Komunikasi politik yang blak-blakan, spontan, dan terkadang dinilai tidak beretika semakin sering dipertunjukkan sebagian pejabat Indonesia dan AS. Apakah ini indikasi kemunduran komunikasi politik? Apa dampaknya?
“Negara kita sangat besar. Sudah kita mulai sekian ratus orang, masih ada yang komentar belum banyak. Kalau enggak ada wartawan, saya bilang ndasmu,” ujar Prabowo, yang disambut riuh tawa para peserta.
“Ada orang pintar bilang, kabinet ini gemuk, terlalu besar… ndasmu,” ucapnya lagi, merespons kritik terhadap susunan kabinetnya yang dinilai tidak efisien.
Tidak hanya Prabowo, sejumlah pejabat publik lain juga sempat melontarkan pernyataan kontroversial dengan nada serupa.

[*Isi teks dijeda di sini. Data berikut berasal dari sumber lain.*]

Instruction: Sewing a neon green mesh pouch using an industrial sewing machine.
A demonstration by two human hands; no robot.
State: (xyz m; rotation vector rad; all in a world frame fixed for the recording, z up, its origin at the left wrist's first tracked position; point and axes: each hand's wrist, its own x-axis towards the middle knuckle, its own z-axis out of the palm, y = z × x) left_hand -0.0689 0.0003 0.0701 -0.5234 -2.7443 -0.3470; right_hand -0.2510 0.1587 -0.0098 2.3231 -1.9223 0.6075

Ketua Dewan Ekonomi Nasional Luhut Binsar Pandjaitan, misalnya, pernah merespons kritik masyarakat terkait kondisi negara yang semakin sulit, yang disuarakan lewat tagar #IndonesiaGelap, dengan mengatakan, “kau yang gelap!”
Gaya komunikasi pejabat yang semakin lepas dari norma dan cenderung kasar memunculkan pertanyaan: apakah ini strategi komunikasi politik spontanitas untuk menarik simpati publik, atau justru berisiko semakin memperlebar jarak antara pemerintah dan rakyatnya?
Pengamat: Mengapa Kritik Ditanggapi dengan Sindiran & Ejekan?
Firman Kurniawan, pengamat budaya dan komunikasi digital di Universitas Indonesia, menilai bahwa penggunaan bahasa informal yang cenderung kasar dalam komunikasi pejabat publik bukan sekadar masalah gaya komunikasi, tetapi juga mencerminkan pola interaksi pemerintah dengan masyarakat.